Aim of the exercise: In the data that follows, find the line containing "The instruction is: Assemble"; then quote that line and every line after it, exactly, through the last one.

Exercise data:
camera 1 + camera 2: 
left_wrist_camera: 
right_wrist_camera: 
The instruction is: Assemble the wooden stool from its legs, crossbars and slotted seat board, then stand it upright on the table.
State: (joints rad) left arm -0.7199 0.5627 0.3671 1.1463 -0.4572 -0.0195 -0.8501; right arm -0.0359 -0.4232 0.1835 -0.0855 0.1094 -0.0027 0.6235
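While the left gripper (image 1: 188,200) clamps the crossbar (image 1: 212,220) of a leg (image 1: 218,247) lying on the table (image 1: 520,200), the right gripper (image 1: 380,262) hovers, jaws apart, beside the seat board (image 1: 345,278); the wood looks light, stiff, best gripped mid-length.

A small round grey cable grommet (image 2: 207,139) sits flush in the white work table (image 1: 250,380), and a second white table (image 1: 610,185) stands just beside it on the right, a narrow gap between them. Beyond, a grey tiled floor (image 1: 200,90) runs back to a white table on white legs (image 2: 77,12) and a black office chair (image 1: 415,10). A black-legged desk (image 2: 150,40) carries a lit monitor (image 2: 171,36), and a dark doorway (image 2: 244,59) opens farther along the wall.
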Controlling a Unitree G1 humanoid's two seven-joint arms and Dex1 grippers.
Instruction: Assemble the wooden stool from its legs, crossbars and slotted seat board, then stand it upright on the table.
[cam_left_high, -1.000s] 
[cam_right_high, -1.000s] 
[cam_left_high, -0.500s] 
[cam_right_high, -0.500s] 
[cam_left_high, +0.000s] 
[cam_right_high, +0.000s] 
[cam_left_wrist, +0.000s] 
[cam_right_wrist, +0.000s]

Solution to this exercise:
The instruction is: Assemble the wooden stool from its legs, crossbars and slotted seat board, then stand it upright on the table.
State: (joints rad) left arm -0.7199 0.5627 0.3671 1.1463 -0.4572 -0.0195 -0.8501; right arm -0.0359 -0.4232 0.1835 -0.0855 0.1094 -0.0027 0.6235
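While the left gripper (image 1: 188,200) clamps the crossbar (image 1: 212,220) of a leg (image 1: 218,247) lying on the table (image 1: 520,200), the right gripper (image 1: 380,262) hovers, jaws apart, beside the seat board (image 1: 345,278); the wood looks light, stiff, best gripped mid-length.

A small round grey cable grommet (image 2: 207,139) sits flush in the white work table (image 1: 250,380), and a second white table (image 1: 610,185) stands just beside it on the right, a narrow gap between them. Beyond, a grey tiled floor (image 1: 200,90) runs back to a white table on white legs (image 2: 77,12) and a black office chair (image 1: 415,10). A black-legged desk (image 2: 150,40) carries a lit monitor (image 2: 171,36), and a dark doorway (image 2: 244,59) opens farther along the wall.
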Controlling a Unitree G1 humanoid's two seven-joint arms and Dex1 grippers.
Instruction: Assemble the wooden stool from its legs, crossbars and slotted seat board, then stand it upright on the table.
[cam_left_high, -1.000s] 
[cam_right_high, -1.000s] 
[cam_left_high, -0.500s] 
[cam_right_high, -0.500s] 
[cam_left_high, +0.000s] 
[cam_right_high, +0.000s] 
[cam_left_wrist, +0.000s] 
[cam_right_wrist, +0.000s]

The answer has been written out completely.